The word "agent" is used for lots of meanings in
computing these days. Specifically:
Autonomous agents
are programs that do travel
between sites, deciding themselves when to move and what to do. These can
only travel between special servers and are currently not widespread in the
Internet.
Intelligent agents
are programs that help users with
things, such as choosing a product, or guiding a user through form filling,
or even helping users find things. These have generally little to do with
networking.
User-agent
is a technical name for programs
that perform networking tasks for a user, such as Web User-agents like
Netscape Navigator and Microsoft Internet Explorer, and Email User-agent like
Qualcomm Eudora etc.
What is a search engine?
A search engine is a program that searches through some
dataset. In the context of the Web, the word "search engine" is
most often used for search forms that search through databases of HTML
documents gathered by a robot.
What other kinds of robots are there?
Robots can be used for a number of purposes:
- Indexing
- HTML
validation
- Link
validation
- "What's
New" monitoring
- Mirroring
See the list
of active robots to see what robot does what. Don't ask me -- all I know
is what's on the list...
So what are Robots, Spiders, Web Crawlers, Worms, Ants
They're all names for the same sort of thing, with
slightly different connotations:
Robots
the generic name, see above.
Spiders
same as robots, but sounds cooler
in the press.
Worms
same as robots, although
technically a worm is a replicating program, unlike a robot.
Web crawlers
same as robots, but note WebCrawler is a specific robot
WebAnts
distributed cooperating robots.
Aren't robots bad for the web?
There are a few reasons people believe robots are bad for
the Web:
- Certain
robot implementations can (and have in the past) overloaded networks and
servers. This happens especially with people who are just starting to
write a robot; these days there is sufficient information on robots to
prevent some of these mistakes.
- Robots
are operated by humans, who make mistakes in configuration, or simply
don't consider the implications of their actions. This means people need
to be careful, and robot authors need to make it difficult for people to
make mistakes with bad effects
- Web-wide
indexing robots build a central database of documents, which doesn't
scale too well to millions of documents on millions of sites.

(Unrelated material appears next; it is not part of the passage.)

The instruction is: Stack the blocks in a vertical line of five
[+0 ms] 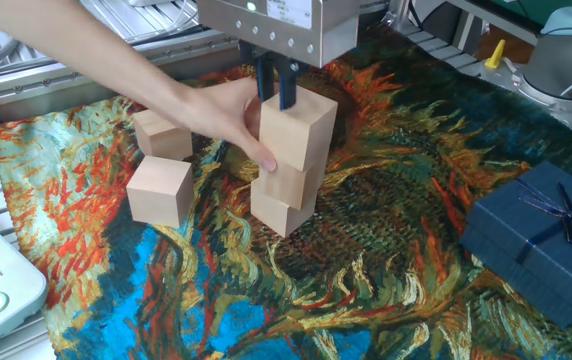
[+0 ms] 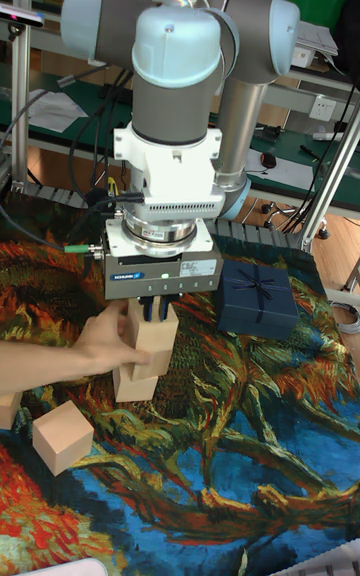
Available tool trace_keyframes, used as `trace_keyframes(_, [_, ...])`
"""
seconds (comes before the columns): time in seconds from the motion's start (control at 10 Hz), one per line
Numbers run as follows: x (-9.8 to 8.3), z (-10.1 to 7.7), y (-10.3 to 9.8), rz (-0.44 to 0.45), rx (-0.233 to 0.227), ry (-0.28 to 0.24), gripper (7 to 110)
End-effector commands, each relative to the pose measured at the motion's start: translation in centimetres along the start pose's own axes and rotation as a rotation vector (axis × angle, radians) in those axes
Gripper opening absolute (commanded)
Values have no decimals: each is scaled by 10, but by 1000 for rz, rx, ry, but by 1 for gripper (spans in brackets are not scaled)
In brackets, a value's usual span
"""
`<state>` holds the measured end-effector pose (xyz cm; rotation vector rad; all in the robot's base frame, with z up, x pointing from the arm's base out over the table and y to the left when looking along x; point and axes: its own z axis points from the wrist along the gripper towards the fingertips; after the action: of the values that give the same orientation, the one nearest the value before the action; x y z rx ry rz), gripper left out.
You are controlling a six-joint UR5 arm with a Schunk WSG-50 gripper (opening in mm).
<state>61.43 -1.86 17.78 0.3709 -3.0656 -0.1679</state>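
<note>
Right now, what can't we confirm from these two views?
- End effector: fingers look drawn together above the top block; contact unclear in both views.
- Stack count: a person's hand covers its left side; fixed view shows three blocks, tall view fewer.
- Rear loose block: partly behind the hand.
- Gift box: cut off by the right edge, fixed view.

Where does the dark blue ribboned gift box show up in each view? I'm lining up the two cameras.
Fixed view: the dark blue ribboned gift box lies at the right edge, on the painted cloth, right of the stack of pale wooden cubes.
Tall fixed view: the box sits at mid-height, right of the gripper.
Shared landmark: the stack of cubes under the gripper.
</note>
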Motion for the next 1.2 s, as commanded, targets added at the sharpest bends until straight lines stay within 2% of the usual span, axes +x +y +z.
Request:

But at the same time the majority of robots are well
designed, professionally operated, cause no problems, and provide a valuable
service in the absence of widely deployed better solutions.
So no, robots aren't inherently
bad, nor inherently brilliant, and need careful attention.
Are there any robot books?
Yes. Disclosure of interest: buying through the following
links may result in the book seller paying a small referral fee that helps
maintain this site. The books are listed alphabetically.
Bots
and Other Internet Beasties
by
Joseph Williams
I haven't seen this myself, but
someone said: The William's book 'Bots and other Internet Beasties'
was quite disappointing. It claims to be a 'how to' book on writing robots,
but my impression is that it is nothing more than a collection of chapters,
written by various people involved in this area and subsequently bound
together.
Published by Pearson Education, 1996. ISBN 1575210169.
Client
Programming with Perl
by
Clinton Wong
This book is now out of print,
but is freely available through the O'Reilly Open Books Project.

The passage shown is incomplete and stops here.